Из многих примеров, рассказанных им в книге, самое сильное впечатление произвел на меня рассказ о происшествии в горах, когда единственным выходом из положения был рискованный прыжок через пропасть. Человек, понимая всю целесообразность и неизбежность такого прыжка, тем не менее не мог на него решиться. Почему? — анализирует Джуссани. Потому, что он не чувствовал правды этой необходимости. Он знал о ней — но непосредственное восприятие, чувство говорило ему только о гибельной опасности такого действия. Он должен был поверить в нее в самом реальном смысле, то есть всем своим существом почувствовать этот смысл. Анализ этого эпизода у Джуссани очень важен: ведь там, где речь идет о вере, непременно присутствует тема страха. Чего недостает тому, кто всем существом не соглашается на то, что сам же признает правильным? “Истинная драма не в доводах, а в воле” (с.155), утверждает Джуссани. Мне кажется, что здесь затронута одна из самых острых тем современности — и принципиальная проблематичность проповеди, которая должна сообщить не какие-то предметные содержания, а именно эту энергию, волю (в смысле желания), огонь. Здесь со всей очевидностью кончаются возможности и чувства, и природы. Возвращаясь к Антонию Великому: естественно (то есть вернувшись к своему первому естеству) человек приносит жертву — но огонь на эту жертву сходит с небес.
Итак, книга Джуссани — ответ на вызов современности. И здесь вторая сторона темы: не только что ей сообщать — но и как. Современность известна нам как нарастающая экстенсивность и количественная сила: это болезненная громкость — для звука, яркость и величина изображения — для зрительного, “выставленность” — для смысла, лихорадочная скорость — для узнавания. Это механический повтор: на десятый раз уж точно не пройдешь мимо. Публичная массовая культура обращена как будто к глуховатому, подслеповатому, не способному сосредоточиться человеку:
Я глуховат, я, Боже, слеповат…
(И.Бродский)
Обращена так, чтобы овладеть им. Защитная реакция человека — дальнейшее ослабление восприятия, вплоть до отключения. Иначе всего этого уже просто не вытерпеть.

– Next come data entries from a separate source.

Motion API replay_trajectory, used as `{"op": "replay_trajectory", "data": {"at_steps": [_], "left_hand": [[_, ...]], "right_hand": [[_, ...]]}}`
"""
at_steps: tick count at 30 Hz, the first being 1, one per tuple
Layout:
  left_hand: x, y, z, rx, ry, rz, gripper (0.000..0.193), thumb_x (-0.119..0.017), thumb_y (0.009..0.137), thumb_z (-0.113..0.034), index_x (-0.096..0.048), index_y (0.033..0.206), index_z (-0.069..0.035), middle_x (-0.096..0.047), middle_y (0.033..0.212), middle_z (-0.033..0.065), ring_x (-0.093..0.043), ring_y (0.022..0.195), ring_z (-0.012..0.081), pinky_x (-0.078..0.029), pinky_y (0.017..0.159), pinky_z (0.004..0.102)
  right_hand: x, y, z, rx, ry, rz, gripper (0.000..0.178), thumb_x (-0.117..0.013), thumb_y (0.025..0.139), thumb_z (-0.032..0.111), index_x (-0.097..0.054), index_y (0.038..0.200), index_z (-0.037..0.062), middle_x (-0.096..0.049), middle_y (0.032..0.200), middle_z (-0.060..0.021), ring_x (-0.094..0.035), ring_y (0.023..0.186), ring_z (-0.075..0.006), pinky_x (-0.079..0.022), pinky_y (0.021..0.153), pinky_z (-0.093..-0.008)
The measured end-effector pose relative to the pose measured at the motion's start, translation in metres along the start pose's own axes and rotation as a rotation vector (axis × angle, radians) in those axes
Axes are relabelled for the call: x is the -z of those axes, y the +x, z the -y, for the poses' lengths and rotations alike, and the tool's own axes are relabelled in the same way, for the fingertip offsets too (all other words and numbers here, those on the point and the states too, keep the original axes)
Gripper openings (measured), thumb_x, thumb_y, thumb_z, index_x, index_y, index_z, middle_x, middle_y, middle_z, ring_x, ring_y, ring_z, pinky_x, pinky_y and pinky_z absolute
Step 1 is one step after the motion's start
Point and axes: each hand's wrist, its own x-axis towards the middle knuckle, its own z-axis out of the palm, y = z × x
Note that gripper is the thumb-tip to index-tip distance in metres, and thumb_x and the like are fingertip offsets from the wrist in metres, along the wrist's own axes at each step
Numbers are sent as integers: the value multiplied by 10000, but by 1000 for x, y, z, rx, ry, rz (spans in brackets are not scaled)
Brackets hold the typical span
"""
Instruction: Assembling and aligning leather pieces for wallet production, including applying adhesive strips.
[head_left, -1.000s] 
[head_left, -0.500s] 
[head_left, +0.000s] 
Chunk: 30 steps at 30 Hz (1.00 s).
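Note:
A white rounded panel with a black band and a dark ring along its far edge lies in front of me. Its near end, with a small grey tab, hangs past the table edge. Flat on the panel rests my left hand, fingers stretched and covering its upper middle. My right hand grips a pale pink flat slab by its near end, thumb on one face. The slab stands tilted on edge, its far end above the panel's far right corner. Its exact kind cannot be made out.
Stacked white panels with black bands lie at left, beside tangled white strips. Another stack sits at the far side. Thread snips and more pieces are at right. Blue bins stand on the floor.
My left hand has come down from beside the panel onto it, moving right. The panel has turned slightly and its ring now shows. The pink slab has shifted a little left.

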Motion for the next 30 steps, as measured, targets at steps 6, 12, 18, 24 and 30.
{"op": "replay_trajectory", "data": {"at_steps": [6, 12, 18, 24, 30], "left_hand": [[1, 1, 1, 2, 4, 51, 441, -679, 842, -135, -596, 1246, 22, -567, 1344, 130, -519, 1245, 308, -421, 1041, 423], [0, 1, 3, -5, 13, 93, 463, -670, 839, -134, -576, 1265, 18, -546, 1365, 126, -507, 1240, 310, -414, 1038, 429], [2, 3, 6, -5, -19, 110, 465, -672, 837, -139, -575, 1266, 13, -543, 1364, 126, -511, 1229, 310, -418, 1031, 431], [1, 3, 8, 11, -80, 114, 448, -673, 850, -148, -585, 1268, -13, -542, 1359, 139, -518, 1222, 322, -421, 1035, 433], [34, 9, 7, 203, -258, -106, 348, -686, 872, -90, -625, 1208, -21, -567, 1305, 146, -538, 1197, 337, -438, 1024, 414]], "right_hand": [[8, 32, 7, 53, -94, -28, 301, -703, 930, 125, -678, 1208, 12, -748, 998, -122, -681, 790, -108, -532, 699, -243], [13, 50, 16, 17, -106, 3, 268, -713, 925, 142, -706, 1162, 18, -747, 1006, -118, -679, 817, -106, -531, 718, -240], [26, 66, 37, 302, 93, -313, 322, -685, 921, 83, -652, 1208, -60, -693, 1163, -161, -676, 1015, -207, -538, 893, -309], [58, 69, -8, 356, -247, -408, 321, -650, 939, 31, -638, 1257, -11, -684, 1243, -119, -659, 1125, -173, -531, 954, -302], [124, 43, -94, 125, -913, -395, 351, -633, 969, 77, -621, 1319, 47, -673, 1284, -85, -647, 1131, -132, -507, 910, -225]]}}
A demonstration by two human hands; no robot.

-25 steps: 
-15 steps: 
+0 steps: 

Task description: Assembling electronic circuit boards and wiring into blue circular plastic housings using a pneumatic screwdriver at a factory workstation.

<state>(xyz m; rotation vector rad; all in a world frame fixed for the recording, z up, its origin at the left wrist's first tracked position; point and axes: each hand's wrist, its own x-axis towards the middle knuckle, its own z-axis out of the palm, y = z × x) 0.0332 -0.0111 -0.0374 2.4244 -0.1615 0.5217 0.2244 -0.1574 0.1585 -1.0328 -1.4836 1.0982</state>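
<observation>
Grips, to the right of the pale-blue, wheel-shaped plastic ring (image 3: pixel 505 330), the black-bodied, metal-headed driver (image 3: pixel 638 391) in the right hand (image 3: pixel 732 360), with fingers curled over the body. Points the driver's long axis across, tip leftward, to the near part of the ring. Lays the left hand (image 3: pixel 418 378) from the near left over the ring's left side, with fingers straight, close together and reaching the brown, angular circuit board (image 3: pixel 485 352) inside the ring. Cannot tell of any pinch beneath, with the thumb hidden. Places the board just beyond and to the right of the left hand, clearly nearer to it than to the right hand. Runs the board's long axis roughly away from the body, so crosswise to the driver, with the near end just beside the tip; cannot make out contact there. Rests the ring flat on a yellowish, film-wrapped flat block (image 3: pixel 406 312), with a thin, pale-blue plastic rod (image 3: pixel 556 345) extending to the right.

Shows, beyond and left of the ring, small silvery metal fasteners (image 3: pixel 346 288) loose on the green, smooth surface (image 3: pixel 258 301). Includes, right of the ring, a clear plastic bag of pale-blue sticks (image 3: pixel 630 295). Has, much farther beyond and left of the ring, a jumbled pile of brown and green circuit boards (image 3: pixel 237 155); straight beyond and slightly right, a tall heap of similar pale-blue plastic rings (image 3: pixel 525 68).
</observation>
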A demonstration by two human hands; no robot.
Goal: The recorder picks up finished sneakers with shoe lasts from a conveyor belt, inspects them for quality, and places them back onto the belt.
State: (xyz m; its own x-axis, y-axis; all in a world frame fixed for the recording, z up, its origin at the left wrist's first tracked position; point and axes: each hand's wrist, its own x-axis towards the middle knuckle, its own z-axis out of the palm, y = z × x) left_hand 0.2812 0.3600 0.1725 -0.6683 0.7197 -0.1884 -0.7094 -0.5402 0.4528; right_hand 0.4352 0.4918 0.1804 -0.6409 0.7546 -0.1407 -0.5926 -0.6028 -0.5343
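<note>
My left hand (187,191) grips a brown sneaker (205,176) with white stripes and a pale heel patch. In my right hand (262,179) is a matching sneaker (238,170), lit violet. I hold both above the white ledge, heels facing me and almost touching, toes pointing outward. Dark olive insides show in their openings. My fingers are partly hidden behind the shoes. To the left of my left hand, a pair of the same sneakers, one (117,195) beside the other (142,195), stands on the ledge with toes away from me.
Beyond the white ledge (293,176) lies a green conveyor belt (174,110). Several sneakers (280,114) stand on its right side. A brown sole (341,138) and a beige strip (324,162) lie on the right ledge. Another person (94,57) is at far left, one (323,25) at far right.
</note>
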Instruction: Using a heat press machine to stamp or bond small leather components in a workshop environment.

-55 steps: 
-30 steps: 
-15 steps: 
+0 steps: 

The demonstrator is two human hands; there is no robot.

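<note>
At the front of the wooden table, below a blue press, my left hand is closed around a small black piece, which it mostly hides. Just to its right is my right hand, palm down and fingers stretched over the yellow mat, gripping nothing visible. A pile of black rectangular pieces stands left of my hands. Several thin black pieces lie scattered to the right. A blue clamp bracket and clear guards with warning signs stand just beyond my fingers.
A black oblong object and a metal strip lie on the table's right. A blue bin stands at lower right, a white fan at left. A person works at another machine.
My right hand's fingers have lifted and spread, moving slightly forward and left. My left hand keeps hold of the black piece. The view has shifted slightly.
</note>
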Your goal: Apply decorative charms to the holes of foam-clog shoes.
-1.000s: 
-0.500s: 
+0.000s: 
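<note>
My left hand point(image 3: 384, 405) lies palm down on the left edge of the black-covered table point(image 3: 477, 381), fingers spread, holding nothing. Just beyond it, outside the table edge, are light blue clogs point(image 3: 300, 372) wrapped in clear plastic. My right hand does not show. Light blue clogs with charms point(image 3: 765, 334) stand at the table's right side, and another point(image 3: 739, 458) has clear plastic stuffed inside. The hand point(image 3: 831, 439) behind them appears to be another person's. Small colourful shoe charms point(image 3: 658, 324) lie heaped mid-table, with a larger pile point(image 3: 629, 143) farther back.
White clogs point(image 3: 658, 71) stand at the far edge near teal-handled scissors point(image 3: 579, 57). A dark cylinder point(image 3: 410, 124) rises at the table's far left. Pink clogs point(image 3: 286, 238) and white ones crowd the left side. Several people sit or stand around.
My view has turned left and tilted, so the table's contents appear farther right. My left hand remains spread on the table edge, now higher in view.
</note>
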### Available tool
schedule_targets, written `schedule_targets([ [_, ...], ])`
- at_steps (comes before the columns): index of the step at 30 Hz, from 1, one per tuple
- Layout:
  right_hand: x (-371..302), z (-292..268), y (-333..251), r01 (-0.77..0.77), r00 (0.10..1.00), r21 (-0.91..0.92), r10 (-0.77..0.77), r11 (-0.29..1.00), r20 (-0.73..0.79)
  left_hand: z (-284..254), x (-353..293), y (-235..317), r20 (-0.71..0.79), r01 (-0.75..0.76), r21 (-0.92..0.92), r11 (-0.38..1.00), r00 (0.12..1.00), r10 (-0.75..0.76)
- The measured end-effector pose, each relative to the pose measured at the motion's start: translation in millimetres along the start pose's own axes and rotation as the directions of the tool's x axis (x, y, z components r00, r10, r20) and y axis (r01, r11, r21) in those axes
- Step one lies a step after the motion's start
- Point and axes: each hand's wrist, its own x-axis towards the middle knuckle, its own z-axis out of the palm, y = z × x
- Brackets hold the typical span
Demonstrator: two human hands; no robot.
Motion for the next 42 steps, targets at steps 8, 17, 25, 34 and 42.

Каким же может быть ответ этому грохоту, скорости, яркости? Должен ли он быть той же — или еще превосходящей громкости? Той же — или еще большей — степени “выставленности”, то есть объясненности, инструктажа во всех подробностях? Это было бы страшно.
Да, “нормальная” громкость уже, вероятно, неуловима для слуха. И, видимо, по-настоящему ответит современному шуму только радикально иное. То есть не большое — но и не маленькое, не громкое — но и не тихое, не яркое и не бледное: безмерное. Это одно из главных слов Джуссани. В отношении проповеди эта безмерность означает одно: безмерно доверительное слово. Слово с надеждой на ответ как на чудо, на дар.
И нам сочувствие дается,
Как нам дается благодать.
Об этой свободе доверия знали художники. Знает это и современный проповедник.